Amer e colegas argumentam que isso acontece com mais frequência à medida que as pessoas envelhecem, não porque estão perdendo a plasticidade cerebral ou progredindo em direção à amnésia, mas por causa dessas “paisagens de memória desordenadas”. As memórias incluem as informações-alvo – o que se está pedindo para lembrar – e informações irrelevantes.
O controle cognitivo reduzido pode resultar em adultos mais velhos tendo mais dificuldade em se concentrar em uma informação porque informações irrelevantes podem ser “armazenadas na mesma representação de memória daquela que contém a informação alvo”, disse Amer. Essas distrações estão ligadas ao que a pessoa está tentando lembrar e podem prejudicar a memória se alguém for solicitado a lembrar de algo específico.
Amer ilustra assim: Uma pessoa conhece várias pessoas chamadas Mike, mas está tentando lembrar o sobrenome de apenas um dos Mikes. À medida que pensam em todos os Mikes que conhecem, eles precisam filtrar tudo o que sabem sobre essas pessoas e suprimir todas as informações relacionadas aos Mikes errados. Essa navegação interna torna-se especialmente difícil quando se é mais velho, porque se torna mais desafiador suprimir informações irrelevantes.
Essa “interpretação [of the data] é sensato”, disse André Fenton, professor de ciência neural da Universidade de Nova York, que não é afiliado ao novo artigo. Fenton estuda como os cérebros armazenam experiências como memórias.
“Muitas vezes pensamos em distrações como vindas de fora, mas existem distrações de origem interna”, disse Fenton. “Eu diria que a distração interna é muito maior e sempre mais desafiadora do que a distração externa.”

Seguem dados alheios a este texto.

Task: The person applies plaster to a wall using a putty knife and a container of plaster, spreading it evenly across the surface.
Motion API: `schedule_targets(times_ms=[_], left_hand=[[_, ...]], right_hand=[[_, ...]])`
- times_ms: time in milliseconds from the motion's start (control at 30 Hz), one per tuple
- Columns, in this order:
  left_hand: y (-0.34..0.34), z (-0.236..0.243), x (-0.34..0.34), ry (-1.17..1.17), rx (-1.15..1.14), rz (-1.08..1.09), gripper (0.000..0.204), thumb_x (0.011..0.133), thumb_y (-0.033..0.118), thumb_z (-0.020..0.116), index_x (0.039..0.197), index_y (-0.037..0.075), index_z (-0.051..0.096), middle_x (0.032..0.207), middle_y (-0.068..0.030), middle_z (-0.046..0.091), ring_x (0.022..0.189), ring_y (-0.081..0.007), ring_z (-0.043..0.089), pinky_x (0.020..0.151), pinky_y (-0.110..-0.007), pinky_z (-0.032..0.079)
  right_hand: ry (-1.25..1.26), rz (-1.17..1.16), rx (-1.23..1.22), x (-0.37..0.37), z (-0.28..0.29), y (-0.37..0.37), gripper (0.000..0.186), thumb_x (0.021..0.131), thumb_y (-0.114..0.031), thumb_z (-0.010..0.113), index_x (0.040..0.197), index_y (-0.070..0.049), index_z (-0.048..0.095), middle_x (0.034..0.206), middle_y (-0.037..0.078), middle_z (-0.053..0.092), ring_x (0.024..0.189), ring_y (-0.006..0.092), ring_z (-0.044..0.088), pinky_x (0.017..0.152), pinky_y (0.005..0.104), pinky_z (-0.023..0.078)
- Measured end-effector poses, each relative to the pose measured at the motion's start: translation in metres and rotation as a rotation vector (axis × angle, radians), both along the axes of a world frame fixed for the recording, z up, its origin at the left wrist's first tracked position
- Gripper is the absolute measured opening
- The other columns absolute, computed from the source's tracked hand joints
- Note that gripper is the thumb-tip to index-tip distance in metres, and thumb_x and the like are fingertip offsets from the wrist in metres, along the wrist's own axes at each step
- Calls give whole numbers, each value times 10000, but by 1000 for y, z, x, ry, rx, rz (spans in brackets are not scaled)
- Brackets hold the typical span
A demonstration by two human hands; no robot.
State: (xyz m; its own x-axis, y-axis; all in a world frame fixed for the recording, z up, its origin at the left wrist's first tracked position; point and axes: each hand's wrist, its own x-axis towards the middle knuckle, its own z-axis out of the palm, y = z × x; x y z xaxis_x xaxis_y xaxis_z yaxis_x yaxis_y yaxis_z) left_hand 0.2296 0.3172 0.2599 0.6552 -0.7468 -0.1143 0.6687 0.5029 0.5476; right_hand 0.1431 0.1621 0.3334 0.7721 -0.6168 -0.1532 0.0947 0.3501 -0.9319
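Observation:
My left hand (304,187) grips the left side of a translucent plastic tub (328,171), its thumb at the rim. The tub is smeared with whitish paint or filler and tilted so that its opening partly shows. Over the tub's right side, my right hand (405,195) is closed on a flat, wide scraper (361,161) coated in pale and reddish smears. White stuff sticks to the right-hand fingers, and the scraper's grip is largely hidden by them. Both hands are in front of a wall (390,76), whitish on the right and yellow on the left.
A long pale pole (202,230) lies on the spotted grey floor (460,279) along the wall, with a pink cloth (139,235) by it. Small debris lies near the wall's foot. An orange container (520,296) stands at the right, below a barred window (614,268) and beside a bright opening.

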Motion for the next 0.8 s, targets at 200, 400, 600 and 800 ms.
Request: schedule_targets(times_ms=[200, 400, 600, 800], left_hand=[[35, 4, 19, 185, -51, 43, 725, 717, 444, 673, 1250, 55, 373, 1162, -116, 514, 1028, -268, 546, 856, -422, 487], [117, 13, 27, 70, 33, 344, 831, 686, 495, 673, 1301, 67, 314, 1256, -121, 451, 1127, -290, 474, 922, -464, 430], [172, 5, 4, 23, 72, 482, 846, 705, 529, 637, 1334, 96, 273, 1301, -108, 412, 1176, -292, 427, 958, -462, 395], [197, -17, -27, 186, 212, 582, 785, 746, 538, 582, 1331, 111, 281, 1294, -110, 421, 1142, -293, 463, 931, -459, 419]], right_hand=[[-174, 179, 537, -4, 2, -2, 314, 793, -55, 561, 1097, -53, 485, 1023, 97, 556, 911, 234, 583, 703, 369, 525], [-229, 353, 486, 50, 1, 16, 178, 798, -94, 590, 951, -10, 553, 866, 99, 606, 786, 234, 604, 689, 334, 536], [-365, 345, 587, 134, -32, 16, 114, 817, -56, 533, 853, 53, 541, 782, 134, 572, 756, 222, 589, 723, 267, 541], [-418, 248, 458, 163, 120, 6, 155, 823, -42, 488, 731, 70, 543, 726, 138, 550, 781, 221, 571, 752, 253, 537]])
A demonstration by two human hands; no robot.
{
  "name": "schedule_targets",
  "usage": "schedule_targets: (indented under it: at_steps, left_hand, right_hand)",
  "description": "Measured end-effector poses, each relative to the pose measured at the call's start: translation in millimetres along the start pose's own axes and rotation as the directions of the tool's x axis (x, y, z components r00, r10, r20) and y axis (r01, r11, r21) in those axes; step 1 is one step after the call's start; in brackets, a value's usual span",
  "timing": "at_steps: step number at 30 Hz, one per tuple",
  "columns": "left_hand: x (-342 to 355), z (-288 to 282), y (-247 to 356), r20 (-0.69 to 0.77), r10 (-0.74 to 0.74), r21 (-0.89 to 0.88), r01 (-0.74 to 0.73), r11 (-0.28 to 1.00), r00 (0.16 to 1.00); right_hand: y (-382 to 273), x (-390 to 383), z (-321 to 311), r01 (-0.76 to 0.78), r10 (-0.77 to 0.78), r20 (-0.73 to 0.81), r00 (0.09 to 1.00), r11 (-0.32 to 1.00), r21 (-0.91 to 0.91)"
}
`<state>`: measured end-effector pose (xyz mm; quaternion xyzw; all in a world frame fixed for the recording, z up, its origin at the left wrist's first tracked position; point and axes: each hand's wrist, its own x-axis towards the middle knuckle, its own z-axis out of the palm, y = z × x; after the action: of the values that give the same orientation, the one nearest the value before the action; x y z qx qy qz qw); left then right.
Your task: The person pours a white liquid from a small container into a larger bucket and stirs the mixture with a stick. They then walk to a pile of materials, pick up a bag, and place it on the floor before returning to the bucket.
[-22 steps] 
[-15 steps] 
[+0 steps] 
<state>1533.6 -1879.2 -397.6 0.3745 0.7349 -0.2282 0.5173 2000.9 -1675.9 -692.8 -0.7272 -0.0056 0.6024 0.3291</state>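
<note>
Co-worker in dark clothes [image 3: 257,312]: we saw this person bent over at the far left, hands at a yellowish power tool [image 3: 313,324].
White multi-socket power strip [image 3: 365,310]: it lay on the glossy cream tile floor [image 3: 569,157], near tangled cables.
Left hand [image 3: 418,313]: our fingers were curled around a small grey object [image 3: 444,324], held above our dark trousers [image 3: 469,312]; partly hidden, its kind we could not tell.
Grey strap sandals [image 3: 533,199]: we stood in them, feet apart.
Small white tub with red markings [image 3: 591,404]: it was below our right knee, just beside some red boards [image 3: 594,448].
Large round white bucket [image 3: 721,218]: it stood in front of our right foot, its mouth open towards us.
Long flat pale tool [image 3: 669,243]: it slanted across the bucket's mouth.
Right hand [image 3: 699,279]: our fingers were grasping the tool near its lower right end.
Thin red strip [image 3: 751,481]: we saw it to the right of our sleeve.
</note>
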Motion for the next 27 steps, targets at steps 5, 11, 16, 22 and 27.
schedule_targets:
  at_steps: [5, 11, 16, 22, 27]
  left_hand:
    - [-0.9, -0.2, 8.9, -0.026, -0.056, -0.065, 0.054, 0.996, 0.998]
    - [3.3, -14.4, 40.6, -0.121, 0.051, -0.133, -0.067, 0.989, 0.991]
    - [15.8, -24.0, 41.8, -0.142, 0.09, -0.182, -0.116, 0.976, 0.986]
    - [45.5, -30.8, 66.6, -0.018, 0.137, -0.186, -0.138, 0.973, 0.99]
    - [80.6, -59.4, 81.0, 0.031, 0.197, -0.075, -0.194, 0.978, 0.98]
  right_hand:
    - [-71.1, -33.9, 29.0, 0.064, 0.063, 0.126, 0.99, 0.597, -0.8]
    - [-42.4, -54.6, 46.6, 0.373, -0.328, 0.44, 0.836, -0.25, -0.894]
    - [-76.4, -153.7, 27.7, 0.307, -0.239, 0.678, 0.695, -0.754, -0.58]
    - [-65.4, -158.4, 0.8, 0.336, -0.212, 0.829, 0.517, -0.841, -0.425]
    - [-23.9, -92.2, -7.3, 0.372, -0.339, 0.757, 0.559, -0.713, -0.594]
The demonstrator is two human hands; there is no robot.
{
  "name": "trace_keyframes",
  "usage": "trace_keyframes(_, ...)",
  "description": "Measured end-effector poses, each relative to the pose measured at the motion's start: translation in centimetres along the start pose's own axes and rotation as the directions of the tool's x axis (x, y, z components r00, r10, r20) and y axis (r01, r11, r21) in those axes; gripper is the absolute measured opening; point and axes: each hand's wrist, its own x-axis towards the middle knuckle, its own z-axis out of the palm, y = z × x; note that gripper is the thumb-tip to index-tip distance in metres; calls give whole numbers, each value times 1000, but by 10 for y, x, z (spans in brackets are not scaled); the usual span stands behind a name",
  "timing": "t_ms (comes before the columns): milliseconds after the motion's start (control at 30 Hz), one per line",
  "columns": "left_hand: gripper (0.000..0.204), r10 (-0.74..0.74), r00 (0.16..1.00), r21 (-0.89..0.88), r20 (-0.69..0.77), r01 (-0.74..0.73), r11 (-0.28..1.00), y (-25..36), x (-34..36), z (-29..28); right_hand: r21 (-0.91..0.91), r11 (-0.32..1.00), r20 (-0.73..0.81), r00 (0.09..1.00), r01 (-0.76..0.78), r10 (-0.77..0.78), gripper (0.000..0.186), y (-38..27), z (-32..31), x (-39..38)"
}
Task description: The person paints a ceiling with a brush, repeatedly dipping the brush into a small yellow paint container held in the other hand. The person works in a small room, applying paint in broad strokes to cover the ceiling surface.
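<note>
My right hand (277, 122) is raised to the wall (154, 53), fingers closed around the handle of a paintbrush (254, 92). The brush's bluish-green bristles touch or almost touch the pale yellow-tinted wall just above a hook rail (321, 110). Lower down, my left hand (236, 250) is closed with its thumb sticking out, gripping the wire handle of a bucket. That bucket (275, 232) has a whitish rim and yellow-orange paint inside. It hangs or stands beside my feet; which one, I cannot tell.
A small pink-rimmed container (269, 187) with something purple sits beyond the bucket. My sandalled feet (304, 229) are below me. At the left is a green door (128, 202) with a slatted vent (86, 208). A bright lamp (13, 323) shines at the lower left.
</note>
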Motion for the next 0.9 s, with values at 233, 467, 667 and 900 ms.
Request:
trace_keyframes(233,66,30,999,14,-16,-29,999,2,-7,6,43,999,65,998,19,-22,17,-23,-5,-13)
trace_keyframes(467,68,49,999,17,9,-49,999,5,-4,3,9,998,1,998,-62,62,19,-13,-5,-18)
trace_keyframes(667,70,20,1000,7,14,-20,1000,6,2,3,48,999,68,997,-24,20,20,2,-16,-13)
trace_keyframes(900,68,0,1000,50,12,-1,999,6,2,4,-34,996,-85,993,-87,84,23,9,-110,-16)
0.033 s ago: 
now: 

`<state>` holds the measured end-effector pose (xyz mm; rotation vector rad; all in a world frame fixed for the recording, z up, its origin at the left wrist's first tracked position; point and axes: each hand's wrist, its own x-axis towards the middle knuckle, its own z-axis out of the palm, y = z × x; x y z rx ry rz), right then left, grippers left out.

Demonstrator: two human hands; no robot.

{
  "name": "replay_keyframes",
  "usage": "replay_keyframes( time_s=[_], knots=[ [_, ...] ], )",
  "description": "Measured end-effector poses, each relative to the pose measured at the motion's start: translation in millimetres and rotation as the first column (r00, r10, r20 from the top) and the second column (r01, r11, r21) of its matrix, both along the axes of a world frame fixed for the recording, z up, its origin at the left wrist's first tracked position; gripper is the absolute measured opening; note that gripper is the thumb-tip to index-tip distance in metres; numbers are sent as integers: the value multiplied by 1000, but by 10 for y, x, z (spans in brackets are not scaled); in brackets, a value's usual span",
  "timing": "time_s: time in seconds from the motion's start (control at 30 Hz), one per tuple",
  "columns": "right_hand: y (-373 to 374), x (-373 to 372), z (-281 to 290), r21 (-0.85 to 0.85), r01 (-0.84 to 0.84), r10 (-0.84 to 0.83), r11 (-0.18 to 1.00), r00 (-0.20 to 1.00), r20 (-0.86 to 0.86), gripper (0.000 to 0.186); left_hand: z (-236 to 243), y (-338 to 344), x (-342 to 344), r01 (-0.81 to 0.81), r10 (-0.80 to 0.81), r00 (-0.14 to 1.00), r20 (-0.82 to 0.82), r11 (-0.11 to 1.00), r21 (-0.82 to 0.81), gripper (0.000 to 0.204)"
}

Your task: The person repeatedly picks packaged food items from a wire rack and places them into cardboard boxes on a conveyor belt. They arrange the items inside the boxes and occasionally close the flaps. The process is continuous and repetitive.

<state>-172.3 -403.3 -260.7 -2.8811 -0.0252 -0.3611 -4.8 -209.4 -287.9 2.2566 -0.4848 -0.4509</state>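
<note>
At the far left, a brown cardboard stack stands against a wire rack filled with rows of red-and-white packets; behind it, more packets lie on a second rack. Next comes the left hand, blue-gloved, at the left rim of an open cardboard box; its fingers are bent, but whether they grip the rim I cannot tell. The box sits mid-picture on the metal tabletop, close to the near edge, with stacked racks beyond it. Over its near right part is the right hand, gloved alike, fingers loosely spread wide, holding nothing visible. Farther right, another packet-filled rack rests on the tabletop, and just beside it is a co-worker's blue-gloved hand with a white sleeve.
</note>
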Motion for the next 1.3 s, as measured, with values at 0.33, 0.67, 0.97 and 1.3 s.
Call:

Mais pesquisas são necessárias para entender por que o controle cognitivo reduzido pode resultar em desordem. Uma explicação proposta está ligada ao hipocampo, a complexa estrutura cerebral que desempenha um papel significativo no aprendizado e na memória. É possível que o hipocampo esteja “formando indiscriminadamente essas associações extras entre todas essas informações”, disse Amer.
Geralmente, há também uma necessidade na ciência da memória e do envelhecimento para incluir populações mais diversas em amostras de estudo, disse Ranganath. Por exemplo, a maioria das pesquisas sobre adultos mais velhos foi “baseada em amostras de indivíduos principalmente brancos, altamente educados e de classe média alta”. Ele acha que essas descobertas ainda se manteriam em uma amostra de estudo maior e mais diversificada, mas essa pesquisa precisa acontecer para saber definitivamente.
Enquanto isso, a confusão de memória não é totalmente ruim. Embora “desordenado” seja a frase preferida no artigo, seus autores escrevem que a palavra poderia ser substituída por “enriquecido” ou “elaborado”. Embora a confusão de informações irrelevantes possa dificultar a lembrança de um detalhe específico, o conhecimento excessivo também pode ajudar um indivíduo em determinadas situações – como quando há necessidade de ser criativo, tomar uma decisão ou aprender algo novo. Esses momentos se beneficiam de um conhecimento abrangente.
Por sua vez, é possível que o paradoxo de por que os idosos apresentam pior desempenho na maioria dos testes de memória, apesar de terem mais conhecimento, possa ser explicado por outra coisa: os próprios testes.
“Há essa ideia predominante na literatura de que, à medida que envelhecemos, tendemos a ter um desempenho pior nos testes de memória, o que é verdade, mas também é resultado dos tipos de testes que costumamos usar no laboratório”, disse Amer. “Isso geralmente requer um foco estreito de atenção em uma informação: você precisa se concentrar na informação, lembrá-la e depois lembrá-la novamente mais tarde. Esses são os tipos de testes em que os adultos mais velhos não se saem bem.”
Mas eles têm um desempenho melhor do que os adultos mais jovens em diferentes tipos de testes – aqueles que se concentram mais na criatividade e na tomada de decisões. Isso sugere que a relação entre envelhecimento e desempenho deve ser vista com mais nuances, disse ele. A capacidade cognitiva não está necessariamente diminuindo com a idade; depende do contexto.